WHAT IS NEEDED – Examine each line of the data. Copy those that contain the string "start".

GIVEN MATERIAL –
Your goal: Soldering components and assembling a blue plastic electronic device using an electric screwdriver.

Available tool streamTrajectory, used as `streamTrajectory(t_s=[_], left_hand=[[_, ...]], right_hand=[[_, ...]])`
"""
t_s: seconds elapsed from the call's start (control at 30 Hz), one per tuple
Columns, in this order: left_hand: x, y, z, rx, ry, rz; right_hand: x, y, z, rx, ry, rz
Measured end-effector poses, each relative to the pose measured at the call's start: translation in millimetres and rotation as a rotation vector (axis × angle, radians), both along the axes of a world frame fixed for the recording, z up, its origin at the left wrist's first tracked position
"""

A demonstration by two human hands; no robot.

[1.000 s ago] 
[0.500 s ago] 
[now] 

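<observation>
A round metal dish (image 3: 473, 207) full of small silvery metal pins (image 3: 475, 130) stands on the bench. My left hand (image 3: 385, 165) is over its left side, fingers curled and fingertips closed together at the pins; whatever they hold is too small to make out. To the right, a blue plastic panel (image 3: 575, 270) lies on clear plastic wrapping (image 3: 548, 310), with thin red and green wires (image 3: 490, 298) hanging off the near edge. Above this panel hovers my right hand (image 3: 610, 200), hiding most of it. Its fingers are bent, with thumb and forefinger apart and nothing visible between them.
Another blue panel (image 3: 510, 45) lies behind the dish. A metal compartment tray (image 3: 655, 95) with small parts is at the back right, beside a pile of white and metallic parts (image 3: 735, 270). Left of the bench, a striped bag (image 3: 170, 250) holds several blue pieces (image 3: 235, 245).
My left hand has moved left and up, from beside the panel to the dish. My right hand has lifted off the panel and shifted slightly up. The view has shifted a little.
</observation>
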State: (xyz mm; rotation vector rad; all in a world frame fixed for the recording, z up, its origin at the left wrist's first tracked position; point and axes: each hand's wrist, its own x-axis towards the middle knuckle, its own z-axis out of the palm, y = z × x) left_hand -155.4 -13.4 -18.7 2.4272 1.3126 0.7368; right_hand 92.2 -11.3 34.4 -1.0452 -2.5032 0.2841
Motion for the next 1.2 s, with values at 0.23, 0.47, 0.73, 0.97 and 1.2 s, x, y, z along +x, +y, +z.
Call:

REPLY –
t_s: seconds elapsed from the call's start (control at 30 Hz), one per tuple
Measured end-effector poses, each relative to the pose measured at the call's start: translation in millimetres and rotation as a rotation vector (axis × angle, radians), both along the axes of a world frame fixed for the recording, z up, its origin at the left wrist's first tracked position

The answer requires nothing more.